I couldn’t have made it without them. My team. My Twitterbloc. We started back in–what?–2012. Just a bunch of crazy, introverted writers who decided to share a room together for DFWCon (a writer’s conference in Dallas) and hoped to all that was holy that none of the others turned out to be a serial killer.

(Yes, I got asked. It’s how the joke started about me carrying around a serial killer kit in my trunk. I still have it… duct tape and all… I digress).

I was so nervous about showing up! I’d only met these women online and I was pretty sure I’d invited myself. Liza tells me that isn’t true, but I think we remember those events differently.

But I went anyway. I wanted DESPERATELY to meet more people like me. People with other worlds in their heads and characters so loud we sometimes talked back.

I wanted this trip to mean something, too. An outward sign that I took my book seriously… my CAREER seriously… because I was raised to believe that writers (artists, creatives, rebels) were time and money wasters.

One simply did not become a writer for a living.

Only special, magic unicorns did that.

And yet here they were, these special, magic unicorns who were more real than fantasy.

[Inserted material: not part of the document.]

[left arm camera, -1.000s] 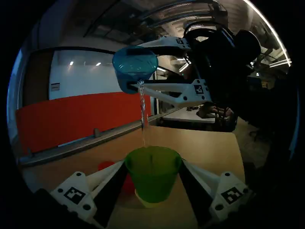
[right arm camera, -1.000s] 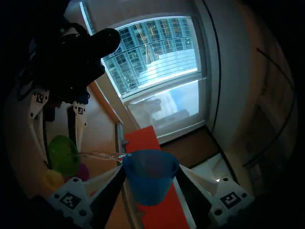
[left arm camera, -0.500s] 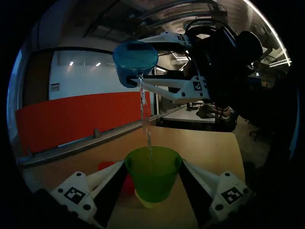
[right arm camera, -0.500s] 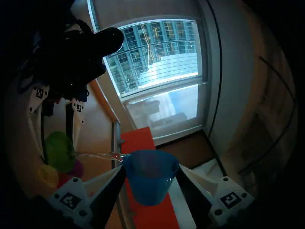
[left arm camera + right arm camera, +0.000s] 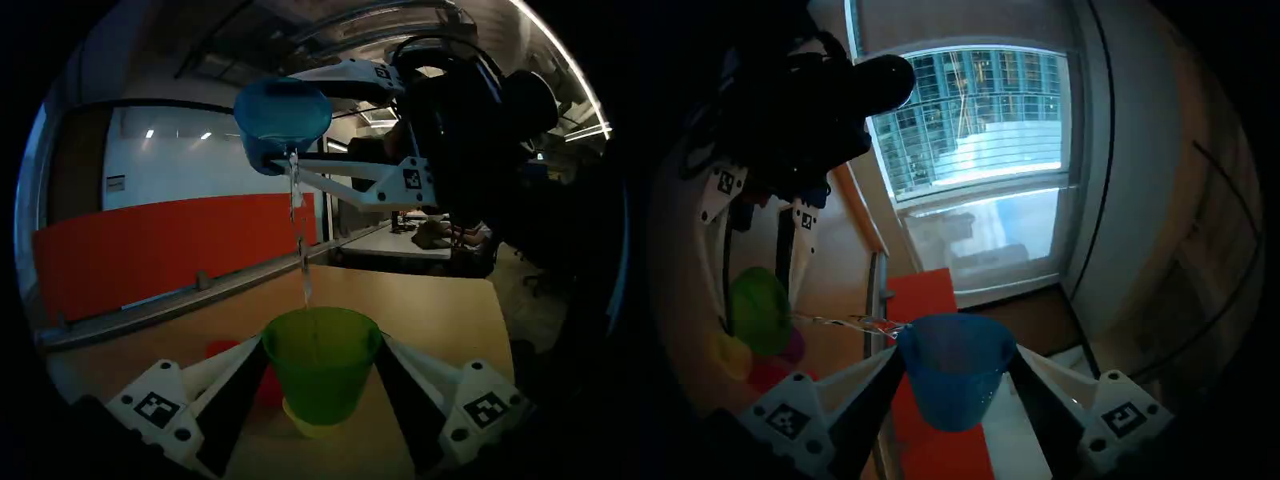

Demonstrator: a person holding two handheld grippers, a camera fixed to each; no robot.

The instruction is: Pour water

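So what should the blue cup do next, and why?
Probably tip the blue cup a touch further. Its thin stream of water drops straight into the green cup below, landing inside the rim, so the aim looks right. A bit more tilt should empty it without moving either cup sideways.

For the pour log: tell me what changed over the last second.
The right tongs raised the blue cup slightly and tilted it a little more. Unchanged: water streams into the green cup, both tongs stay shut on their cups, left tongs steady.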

Women writers, like me, who believed in what we did and BELIEVED it could be our future—AUTHOR our title instead of secretary, retail associate, clerk, etc.

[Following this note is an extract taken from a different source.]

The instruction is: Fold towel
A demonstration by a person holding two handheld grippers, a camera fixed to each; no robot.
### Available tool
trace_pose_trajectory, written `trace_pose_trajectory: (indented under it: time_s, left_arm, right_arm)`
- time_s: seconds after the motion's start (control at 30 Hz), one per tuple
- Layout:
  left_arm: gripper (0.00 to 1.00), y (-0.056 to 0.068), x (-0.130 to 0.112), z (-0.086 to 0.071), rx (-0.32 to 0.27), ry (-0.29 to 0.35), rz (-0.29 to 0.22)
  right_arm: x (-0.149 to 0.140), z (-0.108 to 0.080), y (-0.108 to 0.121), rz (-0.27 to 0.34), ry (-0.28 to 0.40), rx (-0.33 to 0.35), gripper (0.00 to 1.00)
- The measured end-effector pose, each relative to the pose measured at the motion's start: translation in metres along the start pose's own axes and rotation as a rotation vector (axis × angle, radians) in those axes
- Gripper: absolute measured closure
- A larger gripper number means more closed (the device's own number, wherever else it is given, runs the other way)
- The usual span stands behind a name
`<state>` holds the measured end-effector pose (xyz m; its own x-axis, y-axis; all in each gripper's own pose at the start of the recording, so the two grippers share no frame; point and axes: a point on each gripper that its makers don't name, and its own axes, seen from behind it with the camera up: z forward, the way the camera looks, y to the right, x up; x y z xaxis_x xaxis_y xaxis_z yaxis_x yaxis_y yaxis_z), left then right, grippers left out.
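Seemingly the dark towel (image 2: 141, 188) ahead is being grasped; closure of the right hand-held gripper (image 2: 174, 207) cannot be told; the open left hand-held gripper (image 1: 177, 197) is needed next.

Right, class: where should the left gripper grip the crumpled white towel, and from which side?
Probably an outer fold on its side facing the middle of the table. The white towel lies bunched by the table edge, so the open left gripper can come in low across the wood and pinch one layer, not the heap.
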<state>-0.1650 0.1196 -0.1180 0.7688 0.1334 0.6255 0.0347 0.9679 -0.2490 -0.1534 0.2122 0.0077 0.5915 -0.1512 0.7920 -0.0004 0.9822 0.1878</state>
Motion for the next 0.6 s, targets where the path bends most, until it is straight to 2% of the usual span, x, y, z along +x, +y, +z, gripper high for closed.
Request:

They were amazing and even more incredible than I knew them to be online.

How in the hell did I get so lucky to connect with these women?

And how in the hell did I keep them from finding out I was a fraud… some broken hack who spent more time hiding from the world (and my PTSD) then I did writing?

The awesomesauce that is these women has blown my mind year after year. The highs of requests and landing agents and hitting publish, the lows of rejection and missed chances and maybe the next one.

Every step of the way they have been there, loving, supporting, encouraging, crying, lifting, and building.

We meet every year at various places around the states to connect in real life the way we did way back at DFWCon. We no longer worry that someone is a serial killer, but we still joke about the kit. We discuss writing and authorpreneurship. We read our steamy sex scenes out loud to each other, giggling with oohs and ahhhs during our favorite parts.

And in the quiet of the night, as things are winding down, we open our hearts and share the desires and pains that still haunt us, like first lines of forgotten manuscripts that will never be read by any eyes but our own.

Over the years some have drifted away, our paths diverging to destinations one or the other could not follow.

But I will never regret choosing into DFWCon. I will never regret forming these friendships that span over half a decade (with many more to come!).

Because here is what I’ve learned… as we lean into growth opportunities for ourselves and our sacred creation, we meet others who are leaning in too. We create bonds with people on the same road. People who want the same thing. People who are willing to sit with us in our dark nights of the soul and then encourage us toward the bright new horizon.

That’s what we wanted, those many years ago. Just a small group of women fiction writers with big dreams to change the world.

I love these women, with all my heartbeats. Every. Single. One.

Who will you meet when you choose into your magic?